The border’s construction
The building of Castello Franco by the Bolognese is part of the policies of appropriation of the territory by the major centers throughout Italy and Europe between the 12th and 13th centuries. These new towns were built in order to channel the increase in population to places where borders could be defended.
The enemy Modena, just a few hundred meters from Castello Franco, built Castel Leone, a similar fortification on the axis of the Roman Via Emilia.
This border area was populated not only by customs and bridges, but also by taverns, such as the Zocca Modenese that faced the Corona Bolognese. It is no coincidence that the tortellino was born right in the middle of the two opposing cities of Bologna and Modena. For this reason neither of them can still claim its genesis and paternity.

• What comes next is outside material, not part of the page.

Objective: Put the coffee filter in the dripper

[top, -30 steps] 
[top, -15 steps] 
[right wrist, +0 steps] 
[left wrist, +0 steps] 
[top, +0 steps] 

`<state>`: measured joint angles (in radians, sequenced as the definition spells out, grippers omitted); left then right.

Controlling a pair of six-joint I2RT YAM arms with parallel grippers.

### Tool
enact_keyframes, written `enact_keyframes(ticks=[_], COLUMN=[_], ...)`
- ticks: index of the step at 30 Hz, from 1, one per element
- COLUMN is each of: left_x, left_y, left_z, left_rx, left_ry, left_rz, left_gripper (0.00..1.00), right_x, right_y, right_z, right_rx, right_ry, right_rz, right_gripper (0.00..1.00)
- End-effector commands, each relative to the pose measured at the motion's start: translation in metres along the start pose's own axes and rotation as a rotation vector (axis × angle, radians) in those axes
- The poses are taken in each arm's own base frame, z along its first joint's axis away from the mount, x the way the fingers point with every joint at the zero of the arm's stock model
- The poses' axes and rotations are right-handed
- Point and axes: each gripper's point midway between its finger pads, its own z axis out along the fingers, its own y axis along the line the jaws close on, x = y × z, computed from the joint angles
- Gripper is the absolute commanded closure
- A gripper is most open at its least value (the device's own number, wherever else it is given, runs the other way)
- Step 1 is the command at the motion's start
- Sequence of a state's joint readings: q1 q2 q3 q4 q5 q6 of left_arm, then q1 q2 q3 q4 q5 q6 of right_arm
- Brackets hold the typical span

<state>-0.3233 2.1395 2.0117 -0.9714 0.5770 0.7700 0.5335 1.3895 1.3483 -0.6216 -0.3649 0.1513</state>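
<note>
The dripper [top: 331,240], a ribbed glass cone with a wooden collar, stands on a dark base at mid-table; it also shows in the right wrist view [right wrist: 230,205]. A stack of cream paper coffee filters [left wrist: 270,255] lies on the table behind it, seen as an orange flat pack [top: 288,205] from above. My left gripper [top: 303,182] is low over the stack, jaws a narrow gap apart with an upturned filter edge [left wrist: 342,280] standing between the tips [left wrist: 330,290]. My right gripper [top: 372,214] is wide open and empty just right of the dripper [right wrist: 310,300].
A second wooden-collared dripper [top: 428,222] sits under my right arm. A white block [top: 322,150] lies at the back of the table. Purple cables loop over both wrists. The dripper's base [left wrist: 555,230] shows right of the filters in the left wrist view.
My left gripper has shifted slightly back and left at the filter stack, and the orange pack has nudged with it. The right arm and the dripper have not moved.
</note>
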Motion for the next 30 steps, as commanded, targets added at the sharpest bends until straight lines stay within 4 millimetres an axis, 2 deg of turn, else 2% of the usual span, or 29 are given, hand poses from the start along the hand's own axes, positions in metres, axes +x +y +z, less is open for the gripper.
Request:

In this territory there are noble villas, such as Villa Solimei, crossed in the middle by a border line that divides the building in two, right in the ballroom where the two rivers Reno and Panaro are painted on the walls facing each other.
In this area, even in the twentieth century, were celebrated the feasts of Mutino/Felsinee, organized by great personalities such as Angelo Fortunato Formiggini for Modena, Giovanni Pascoli, Giosuè Carducci, Olindo Guerrini for Bologna.
In 1929, Benito Mussolini, the head of the Government, worried about the disruptive political rise of the then mayor of Bologna Leonardo Arpinati, decided to move Castelfranco, the largest municipality under Bolognese jurisdiction, from the Province of Bologna to the Province of Modena, in order to weaken his position, thus expressing a political use of the border theme.
The philosophy of the border
In the framework outlined so far, it is clear that the territory explicitly manifests the historical development and shows its identity. And this happens in particular in Emilia where the pre-Roman settlements are interpolated with the Roman ones with location in relation to the roads of the Apennine ridge and with border values. And in this being of these particular areas there is at the same time a theme of sociality and symbolism and religiosity.
The limes, border, is the result of battles and risks, not a limit established but conquered in a continuous becoming. Over the centuries, the limes is configured as limen, a threshold that allows the passage as a condition of the encounter-communication relationship.